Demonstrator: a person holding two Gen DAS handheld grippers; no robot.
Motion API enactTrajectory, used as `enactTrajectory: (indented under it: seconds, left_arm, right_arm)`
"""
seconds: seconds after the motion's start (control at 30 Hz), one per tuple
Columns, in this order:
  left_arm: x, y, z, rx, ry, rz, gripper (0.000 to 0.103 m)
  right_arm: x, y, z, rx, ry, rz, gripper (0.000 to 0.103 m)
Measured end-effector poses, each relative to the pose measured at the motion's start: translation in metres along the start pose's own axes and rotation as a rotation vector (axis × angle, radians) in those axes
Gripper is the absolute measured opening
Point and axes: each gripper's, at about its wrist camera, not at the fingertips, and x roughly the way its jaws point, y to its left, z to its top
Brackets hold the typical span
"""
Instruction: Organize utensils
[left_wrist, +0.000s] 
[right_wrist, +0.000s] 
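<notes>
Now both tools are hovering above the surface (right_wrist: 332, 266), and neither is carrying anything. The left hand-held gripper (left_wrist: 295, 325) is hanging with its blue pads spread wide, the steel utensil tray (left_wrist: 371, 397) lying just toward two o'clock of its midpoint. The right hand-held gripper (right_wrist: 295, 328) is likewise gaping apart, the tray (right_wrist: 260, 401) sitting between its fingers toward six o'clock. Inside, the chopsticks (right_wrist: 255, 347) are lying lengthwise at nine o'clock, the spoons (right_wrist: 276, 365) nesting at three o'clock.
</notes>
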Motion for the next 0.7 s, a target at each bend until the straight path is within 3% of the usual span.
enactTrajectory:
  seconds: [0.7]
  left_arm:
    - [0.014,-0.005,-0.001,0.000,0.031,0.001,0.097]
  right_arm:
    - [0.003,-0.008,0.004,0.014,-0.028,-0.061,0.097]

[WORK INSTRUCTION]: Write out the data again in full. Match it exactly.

[COMPLETED EXERCISE]:
Demonstrator: a person holding two Gen DAS handheld grippers; no robot.
Motion API enactTrajectory, used as `enactTrajectory: (indented under it: seconds, left_arm, right_arm)`
"""
seconds: seconds after the motion's start (control at 30 Hz), one per tuple
Columns, in this order:
  left_arm: x, y, z, rx, ry, rz, gripper (0.000 to 0.103 m)
  right_arm: x, y, z, rx, ry, rz, gripper (0.000 to 0.103 m)
Measured end-effector poses, each relative to the pose measured at the motion's start: translation in metres along the start pose's own axes and rotation as a rotation vector (axis × angle, radians) in those axes
Gripper is the absolute measured opening
Point and axes: each gripper's, at about its wrist camera, not at the fingertips, and x roughly the way its jaws point, y to its left, z to its top
Brackets hold the typical span
"""
Instruction: Organize utensils
[left_wrist, +0.000s] 
[right_wrist, +0.000s] 
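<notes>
Now both tools are hovering above the surface (right_wrist: 332, 266), and neither is carrying anything. The left hand-held gripper (left_wrist: 295, 325) is hanging with its blue pads spread wide, the steel utensil tray (left_wrist: 371, 397) lying just toward two o'clock of its midpoint. The right hand-held gripper (right_wrist: 295, 328) is likewise gaping apart, the tray (right_wrist: 260, 401) sitting between its fingers toward six o'clock. Inside, the chopsticks (right_wrist: 255, 347) are lying lengthwise at nine o'clock, the spoons (right_wrist: 276, 365) nesting at three o'clock.
</notes>
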Motion for the next 0.7 s, a target at each bend until the straight path is within 3% of the usual span.
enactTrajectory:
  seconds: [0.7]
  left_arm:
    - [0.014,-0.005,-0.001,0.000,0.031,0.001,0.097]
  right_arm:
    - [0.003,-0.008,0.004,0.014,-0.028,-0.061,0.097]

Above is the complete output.